We see onc and a resident most time we have an appt. I also talk to nurses in between on phone when I am dealing with appt. and such. I have started pouring on the questions again lately because he is nearing the end of his chemo and just had another PET. Each time I talk to a differnt doc or nurse I get another piece of info. I never understand why the main onc doesn't tell all. I started question the onc and resident about surgery again, because I was told by the surgeon that he could become a surgical candidate again if the chemo controlled and reduced the node involvement around the esophagus. The next thing I know is a nurse is calling me telling me they had a meeting about steve (onc, surgeon) and surgery not a option and NEVER will be, because of the metastatic disease around the esophagus. I asked her to explain exactly where this metastasis is. She said lymph node only and nothing distant. No other organ. I said, cant u take the nodes out to? She said no. I told her that no one knows for sure that these nodes are cancer. I also told her that the onc even said that they could be just reacting to the cancer, infection, stent....etc. I also metioned that I have read about Pet's showing false positives and disqualifing people from surgery that could have. I told her I felt Steve is so close to being a candidate and it seems it all rides on these nodes in question (that no one can tell me for sure are cancer) I also learned from her that it seems the main tumor in the esophagus is gone. Report says there is some thickning,but they don't know if it is still cancer or just irritation from stent..........lol.....this is new news to us!!!!

She made us an appt. to see this surgeon so I could make him explain to me what it is that makes steve no able to have surgery. I wanted to see pics and scans. I got a call today from another nurse saying this surgeon said there was no need to see us now, because he couldn't do anything for him and he wanted to see him two weeks after he had radiation treatments and finished chemo. He would then rescan him and see if there was anything he could do then. (remember this is the surgeon that said he would never be a surgical candidate)

We see a radiation doc on the 11th. this is new. No talk about radiation since the beginning and it was that surgeon that stopped it then and said just chemo may be enough and then surgery. The rad doc was at meeting too and said he thought he could help with node involvement. My question to him will be, what if the nodes arent cancer and u radiate them???......I don't want steve to have to go through something when it could be unnessisary.

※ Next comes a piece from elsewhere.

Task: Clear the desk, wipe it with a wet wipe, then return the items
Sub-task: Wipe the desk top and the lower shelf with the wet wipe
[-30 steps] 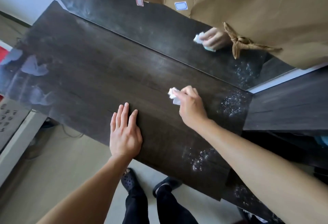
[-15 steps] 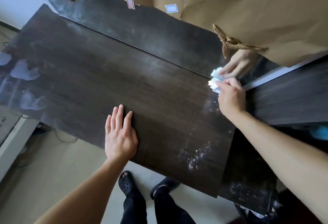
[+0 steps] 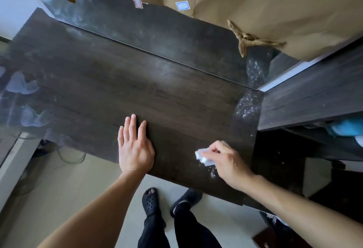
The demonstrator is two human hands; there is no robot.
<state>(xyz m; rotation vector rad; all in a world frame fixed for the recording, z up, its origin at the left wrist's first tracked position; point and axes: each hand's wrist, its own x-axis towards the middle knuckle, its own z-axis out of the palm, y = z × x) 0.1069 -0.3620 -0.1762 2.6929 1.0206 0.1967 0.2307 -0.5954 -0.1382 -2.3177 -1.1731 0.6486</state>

It was the June scan that disqualified him from surgery, saying more metastatic disease in chest, but even then no other organs involved. That was the same time that the first stent was causing problems and moving. So I have always questioned that what the pet was seeing was irritation rather then cancer growth. The funniest part is the aug. scan showed no change and that was before outpatient chemo was even started. Sooo, if I only go by what we were told about scans, it sounds like cancer grew fast at june scan and then stopped all by itself without treatment, and stays the same.....so weird. Its from nurses and bits and pieces hear and there I get info about tumor shrink and such.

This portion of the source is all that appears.